------ Extracted records ------
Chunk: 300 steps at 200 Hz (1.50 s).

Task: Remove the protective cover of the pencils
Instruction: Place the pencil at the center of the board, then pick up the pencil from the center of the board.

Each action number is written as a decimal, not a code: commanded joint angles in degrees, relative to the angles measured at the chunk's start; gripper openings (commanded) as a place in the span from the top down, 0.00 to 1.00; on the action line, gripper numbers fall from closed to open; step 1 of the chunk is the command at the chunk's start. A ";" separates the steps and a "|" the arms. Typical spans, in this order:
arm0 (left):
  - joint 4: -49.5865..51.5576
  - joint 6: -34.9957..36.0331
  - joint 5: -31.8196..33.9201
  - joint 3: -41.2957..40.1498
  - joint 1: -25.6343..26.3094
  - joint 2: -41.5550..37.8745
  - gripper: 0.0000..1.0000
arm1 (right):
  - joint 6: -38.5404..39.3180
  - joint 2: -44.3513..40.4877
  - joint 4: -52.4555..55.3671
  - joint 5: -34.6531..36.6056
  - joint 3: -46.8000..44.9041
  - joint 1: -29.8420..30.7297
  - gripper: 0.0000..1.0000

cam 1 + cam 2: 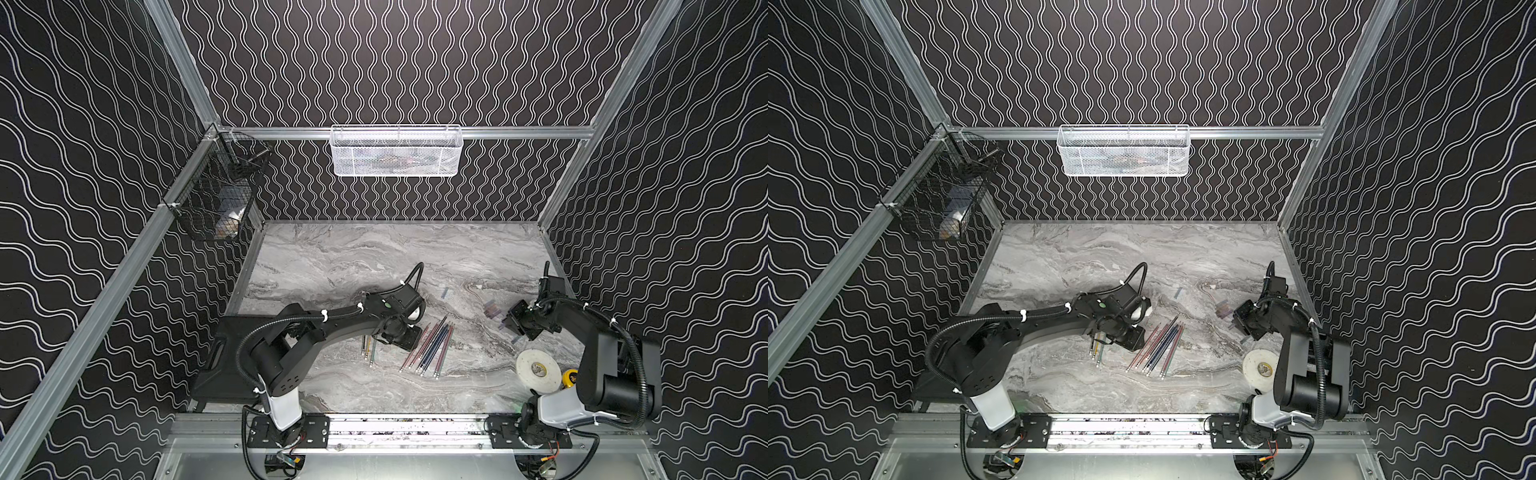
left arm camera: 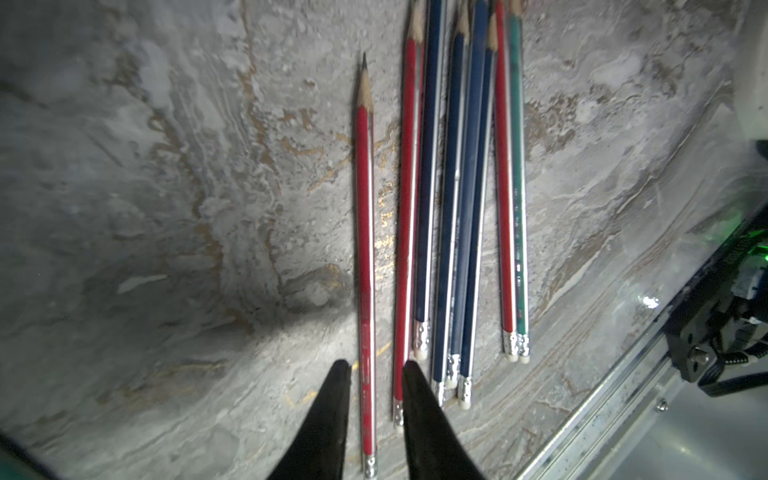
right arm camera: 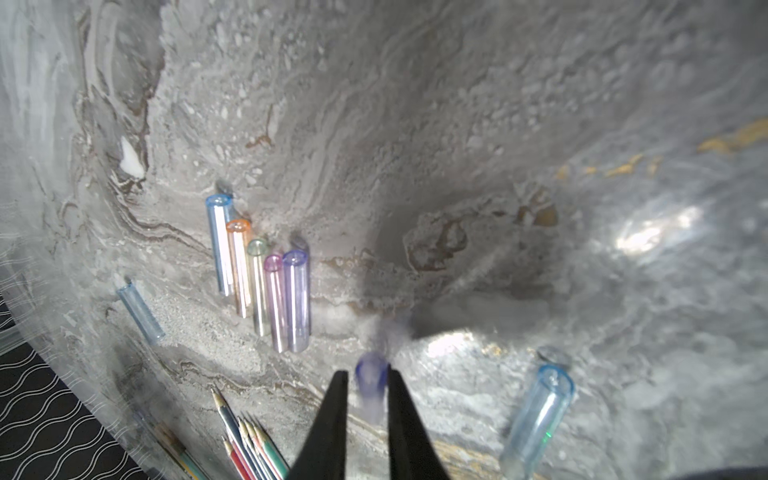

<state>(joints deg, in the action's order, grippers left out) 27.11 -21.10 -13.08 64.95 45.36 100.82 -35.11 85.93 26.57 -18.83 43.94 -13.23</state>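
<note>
The left gripper [image 2: 376,368], jaws parted, is straddling a light, stiff, slick red pencil [image 2: 365,208], probably best pinched mid-shaft.

No lettering is coming through clearly enough to read anywhere. In the left wrist view, faint stamped marks are running along the thin green wooden pencil [image 2: 518,249] and the lone red wooden pencil [image 2: 365,332], both blurring beyond reading. In a top view, a dark mark is showing on the small yellow round object [image 1: 570,378], too small to make out
</note>
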 commanded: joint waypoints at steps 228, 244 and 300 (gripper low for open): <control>6.20 -1.22 18.19 -6.51 -6.43 -2.06 0.68 | 3.31 -12.84 0.75 -5.57 -2.62 0.14 0.72; 5.81 -1.25 17.68 -6.54 -6.43 -1.55 0.68 | 3.54 -13.17 1.28 -5.17 -2.29 0.22 0.73; 4.79 -2.24 14.73 -6.44 -6.67 1.27 0.68 | 4.00 -14.30 1.91 -5.60 -1.91 0.17 0.73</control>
<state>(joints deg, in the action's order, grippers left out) 32.56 -22.46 4.05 58.87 38.96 100.64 -31.88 71.99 27.07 -23.66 41.52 -13.13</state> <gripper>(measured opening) 0.319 0.275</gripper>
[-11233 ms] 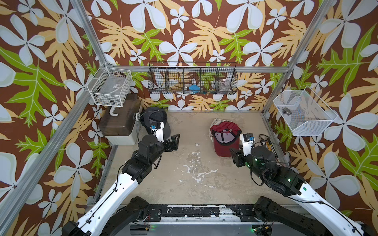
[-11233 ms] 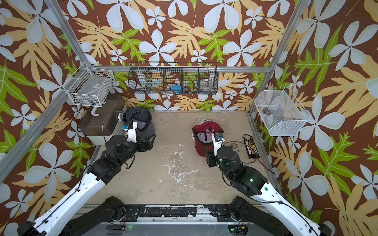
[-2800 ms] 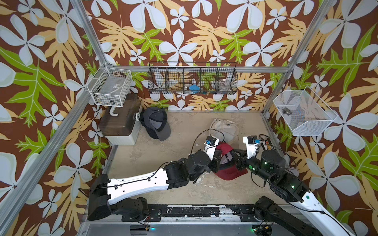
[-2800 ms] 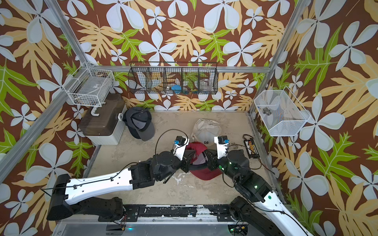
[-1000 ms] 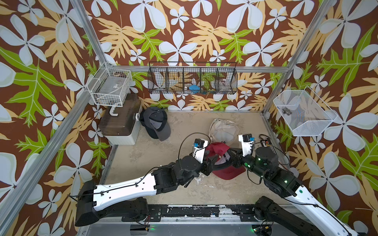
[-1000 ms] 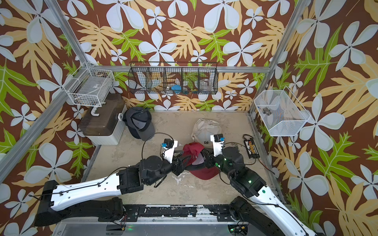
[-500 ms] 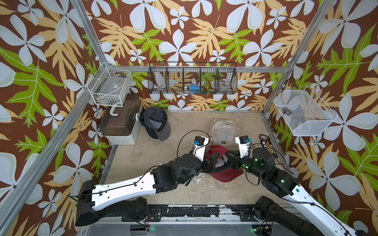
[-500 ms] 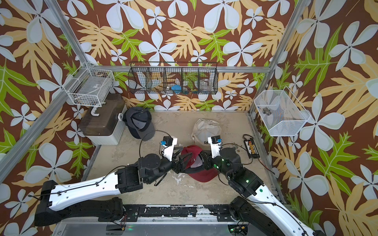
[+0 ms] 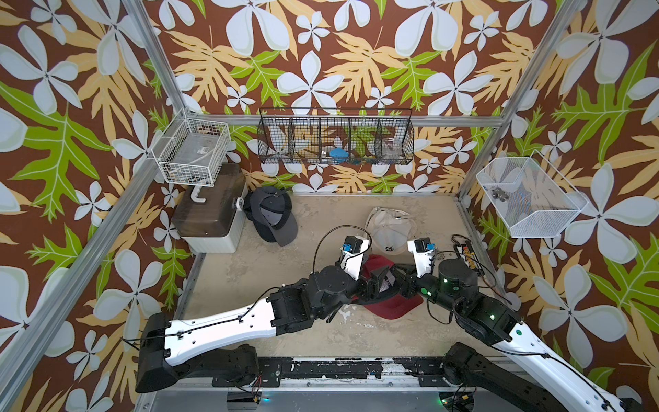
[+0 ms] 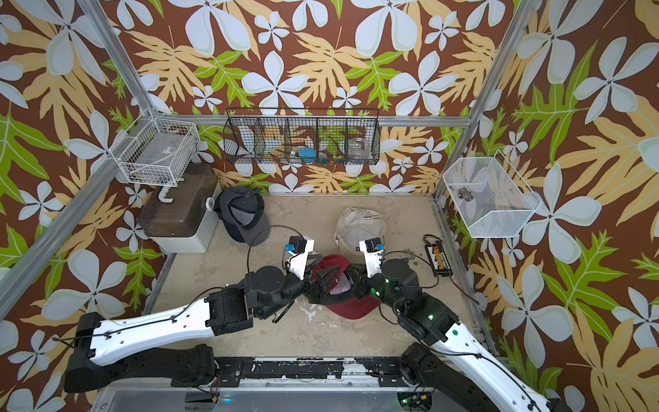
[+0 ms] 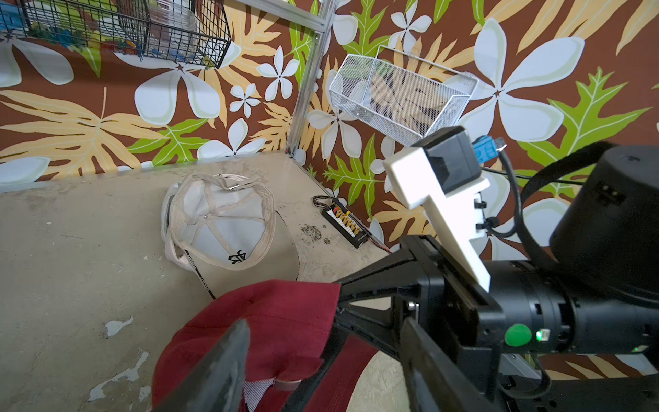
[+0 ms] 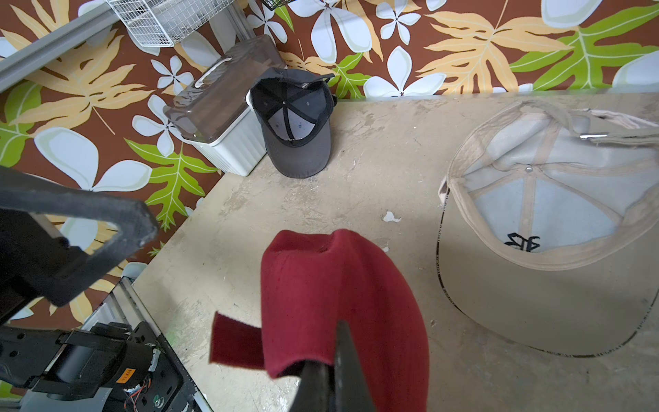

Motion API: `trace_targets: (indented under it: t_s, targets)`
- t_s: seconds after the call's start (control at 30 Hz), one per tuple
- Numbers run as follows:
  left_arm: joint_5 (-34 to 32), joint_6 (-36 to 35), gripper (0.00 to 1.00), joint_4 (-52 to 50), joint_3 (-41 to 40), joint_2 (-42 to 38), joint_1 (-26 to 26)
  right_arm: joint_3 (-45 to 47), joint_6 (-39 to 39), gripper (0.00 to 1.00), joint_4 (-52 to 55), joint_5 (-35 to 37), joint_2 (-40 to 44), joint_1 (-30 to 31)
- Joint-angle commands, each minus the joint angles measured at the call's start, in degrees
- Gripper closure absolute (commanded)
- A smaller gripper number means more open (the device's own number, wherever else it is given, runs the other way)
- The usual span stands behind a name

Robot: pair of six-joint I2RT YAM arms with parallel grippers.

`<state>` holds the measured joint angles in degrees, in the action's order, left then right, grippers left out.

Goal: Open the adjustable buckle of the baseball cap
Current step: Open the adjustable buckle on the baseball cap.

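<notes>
Red cap [image 9: 394, 305] sits front-centre on table [image 9: 285, 257], just before beige cap [image 12: 535, 303]. Right gripper [image 12: 337, 356] is clamped on its back edge. Left gripper [image 9: 374, 281] has jaws apart, gripping nothing. Strap end [image 12: 235, 342] is loose. Beige cap's black stitched mark [image 12: 522, 242] maybe reads "AR"; brim print unreadable.

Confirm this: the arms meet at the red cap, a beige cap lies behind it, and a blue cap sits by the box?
No: the cap by the box is dark grey, not blue, as the right wrist view shows. The rest holds.
</notes>
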<state>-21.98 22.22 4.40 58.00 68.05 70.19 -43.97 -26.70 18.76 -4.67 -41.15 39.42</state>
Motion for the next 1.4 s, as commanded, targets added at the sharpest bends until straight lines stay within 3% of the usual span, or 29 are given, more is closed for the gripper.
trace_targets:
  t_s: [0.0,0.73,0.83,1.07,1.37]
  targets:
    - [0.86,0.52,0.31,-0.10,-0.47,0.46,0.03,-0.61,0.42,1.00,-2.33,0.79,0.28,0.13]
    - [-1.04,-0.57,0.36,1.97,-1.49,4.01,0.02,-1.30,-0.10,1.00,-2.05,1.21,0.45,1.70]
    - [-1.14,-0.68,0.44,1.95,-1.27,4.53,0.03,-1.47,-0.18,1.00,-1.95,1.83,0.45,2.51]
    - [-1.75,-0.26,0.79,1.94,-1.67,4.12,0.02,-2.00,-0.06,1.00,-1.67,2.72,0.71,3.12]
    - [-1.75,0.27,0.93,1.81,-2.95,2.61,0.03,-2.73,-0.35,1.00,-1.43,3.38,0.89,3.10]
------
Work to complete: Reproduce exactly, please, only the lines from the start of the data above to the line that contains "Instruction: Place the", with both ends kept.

Answer to this exercise:
Chunk: 300 steps at 200 Hz (1.50 s).

Task: Remove the protective cover of the pencils
Instruction: Place the pencil at the center of the board, then pick up the pencil from the center of the board.

No more output is expected.